P.S. In Egypt at least, men who can be visibly ID'ed as fundamentalists are almost never harassers. Interesting, no?

Anonymous said...

Please read Ayaan Hirsi Ali's book "Infidel" for some enlightenment.

Melanie said...

First insults and now condescension?? I hope I'm misunderstanding the tone.

I found Ayaan Hirsi Ali to be a provocateur but learned quite a bit from books by Nawal Saadawi and Leila Ahmed. Check 'em out!

Anonymous said...

Melanie, you responded to my anon post so I will reply. I'm glad you looked at her link and found the info "credible," but you don't need research. All you need is to believe your own eyes. I didn't need a link to tell me that Egyptian women suffer discrimination, because I heard Egyptian women explain it for themselves on NPR. Women suffer daily under Muslim culture. We all heard the most recent severe case of the 14yr old Bangladeshi girl. The fact is there are dozens of Muslim countries which employ some degree of Sharia law. Of course there are reforming women in many countries, and they need our support. But many find themselves in danger during this process, as in Iraq, or murdered outright. Benazir Bhutto herself is dead. This was a tragedy. But there was no interest, no conversation about that here. And if it takes a blonde American woman's rape to bring attention to all of this, then so be it.

How I feel, is that the denial employed in this matter is no less unacceptable than holocaust deniers, or slavery deniers. To downplay this for the sake of cultural and religious pride is a travesty.

No, calling someone a liar is not intolerance. And frankly I'm shocked this kind of article is on a progressive blog, because I thought we were better than that.

Bob Broughton said...

Alas, I can't play the Friday night clip; it says "HBO copyright issue". So, I don't know exactly what Maher said.

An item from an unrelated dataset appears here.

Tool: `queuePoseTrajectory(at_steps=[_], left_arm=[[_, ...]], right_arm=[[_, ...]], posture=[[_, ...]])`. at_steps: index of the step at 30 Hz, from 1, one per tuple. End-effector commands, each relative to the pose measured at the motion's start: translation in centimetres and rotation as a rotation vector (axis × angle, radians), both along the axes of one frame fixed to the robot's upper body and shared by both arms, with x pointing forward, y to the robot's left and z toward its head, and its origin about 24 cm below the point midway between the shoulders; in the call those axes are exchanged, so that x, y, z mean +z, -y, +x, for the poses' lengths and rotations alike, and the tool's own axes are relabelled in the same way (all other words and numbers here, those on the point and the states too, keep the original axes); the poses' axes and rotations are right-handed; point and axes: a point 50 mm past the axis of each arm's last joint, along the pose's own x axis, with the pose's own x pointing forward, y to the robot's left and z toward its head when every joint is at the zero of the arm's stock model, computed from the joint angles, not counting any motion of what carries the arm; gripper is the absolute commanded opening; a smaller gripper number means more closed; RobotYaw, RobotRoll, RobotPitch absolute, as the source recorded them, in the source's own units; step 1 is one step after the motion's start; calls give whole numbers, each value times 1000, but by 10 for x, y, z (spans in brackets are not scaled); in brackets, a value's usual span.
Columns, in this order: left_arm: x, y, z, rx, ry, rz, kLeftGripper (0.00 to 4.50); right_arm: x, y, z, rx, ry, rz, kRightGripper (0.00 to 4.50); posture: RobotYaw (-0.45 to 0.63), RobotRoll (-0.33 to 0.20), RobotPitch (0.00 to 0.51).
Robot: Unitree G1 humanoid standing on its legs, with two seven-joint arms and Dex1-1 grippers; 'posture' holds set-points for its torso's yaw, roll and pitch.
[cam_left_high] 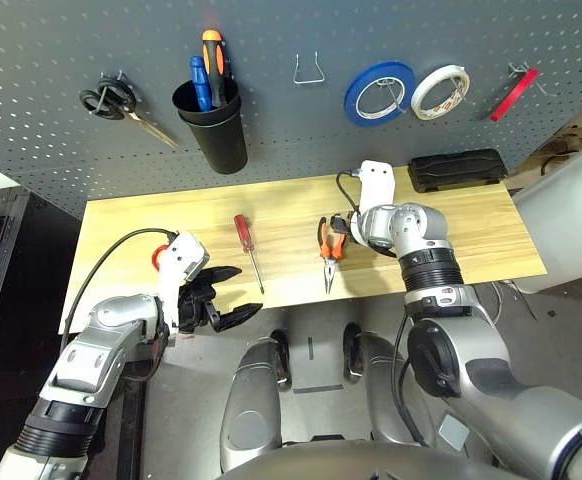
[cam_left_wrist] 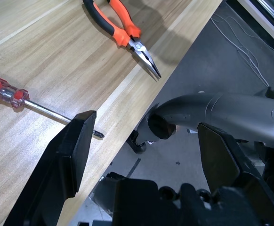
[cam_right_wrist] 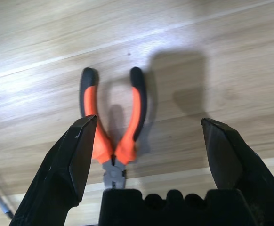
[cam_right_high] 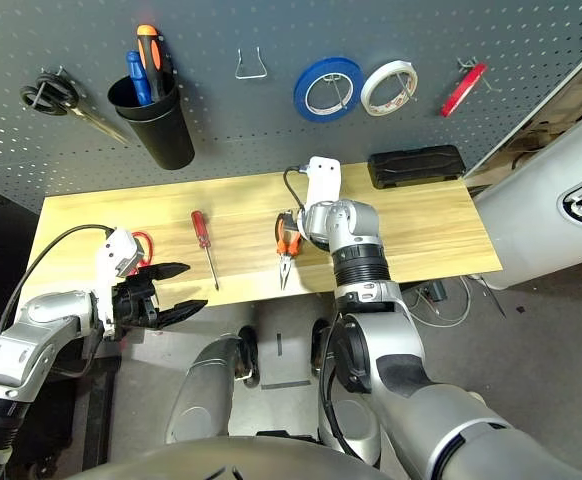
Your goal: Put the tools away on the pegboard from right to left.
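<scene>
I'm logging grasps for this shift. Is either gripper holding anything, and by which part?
Nothing is held: the left gripper is open beside the screwdriver, and the right gripper is open over the pliers.

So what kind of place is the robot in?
Probably a workshop or robot lab: there's a pegboard with tape rolls and scissors hung on hooks, and pliers lie on the wooden table.

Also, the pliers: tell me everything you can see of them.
The pliers lie open-handled on the wooden table, right of the screwdriver, with their metal nose toward the robot. Both handles are orange and black, apparently rubbery or plastic; the nose tapers to a point. The open right gripper hovers over them, seemingly without gripping.
</scene>
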Motion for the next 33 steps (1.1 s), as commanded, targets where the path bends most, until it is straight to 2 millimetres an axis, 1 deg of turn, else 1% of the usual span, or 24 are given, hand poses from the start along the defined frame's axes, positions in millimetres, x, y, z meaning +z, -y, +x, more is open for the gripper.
queuePoseTrajectory(at_steps=[1,3,5,9,13,18,19,22,26,27,33], left_arm=[[-5,1,-4,-18,-27,-3,4500],[-4,-1,-6,-17,-30,2,4500],[-3,-1,-7,-16,-32,4,4500],[-1,-2,-8,-16,-34,9,4500],[3,-3,-6,-6,-28,11,4500],[3,-3,-6,-4,-29,12,4500],[3,-3,-5,-2,-27,10,4500],[3,-1,-4,2,-23,3,4500],[2,1,-5,0,-22,-1,4500],[2,2,-5,1,-20,-3,4500],[2,3,-7,5,-19,-7,4500]], right_arm=[[-1,-79,-24,140,-68,114,4454],[-2,-89,-26,151,-71,94,4454],[-3,-94,-27,158,-80,89,4454],[-5,-105,-28,165,-94,123,4454],[0,-117,-28,220,-82,187,4454],[5,-121,-30,262,-79,215,4454],[7,-122,-31,270,-75,218,4454],[9,-124,-32,276,-81,228,4454],[3,-124,-35,283,-94,209,4454],[2,-124,-35,284,-95,207,4454],[-4,-123,-36,287,-103,186,4454]], posture=[[5,0,251],[5,0,251],[5,0,251],[16,0,249],[20,0,257],[13,0,250],[13,0,260],[11,0,259],[11,0,259],[22,0,243],[29,0,236]])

I have, however, seen his film "Religulous". The entire film can be viewed at http://video.google.com/videoplay?docid=-3791007322683758535#
You don't need to watch the whole thing; Maher does a great job of summing up his points in the last 12 minutes or so.

The main thing that I want to get across here is Maher's point that "we have to stop enabling these people's behavior." I agree completely with this, and it has to appy as much to Grifty McQuitter and her ilk as it does to the Muslim world. Access to nuclear weapons just makes these people far too dangerous.

Anonymous said...

Ah, jeez. I don't like Bill Maher but I have to say that he is closer to reality on the Moslem world than many of these commenters.

Yes indeedy, I've lived in a couple of Moslem countries and you'll just have to trust me on this - you cannot compare their treatment of women to Europe, Israel, or the U.S. As far as "harrassing" women... LOL! I was "harrassed" in some sections of Rome and that is not the same thing that goes on Moslem countries.

It's nice to think well of people but you can't just make it up as you go along and then call it true.

Rose

Melanie said...

Phil, my last comment on this matter from last Sunday never got posted and I think it was just an oversight, it wasn't rude. If it could be found and posted, that would be great.

Reading comments since then makes me despondent. Complex reality cannot be expressed and confirmed by a single voice, a single film, a single book, a single angle on an issue. I'm not saying I'm the final authority either, but I think it is unwise to stereotype 1.3 billion individuals in 47 majority-Muslim countries into a culturally and religiously indistinguishable mass in order to come up with pronouncements that make us sound decisive. Why is it necessary to generalize? Don't we all have opinions, idea, characteristics or behaviors that distinguish us from the American mass? If so, why would we think that people in other countries don't?

I am neither Arab nor Muslim so there are no issues of cultural pride at stake for me here. Just reluctance to use mental shorthand and popular memes to try to shoehorn human beings into a dismissable category or one that we feel we can safely judge because "we're better than that." On a progressive blog, we should do better than just naming problems and making assertions.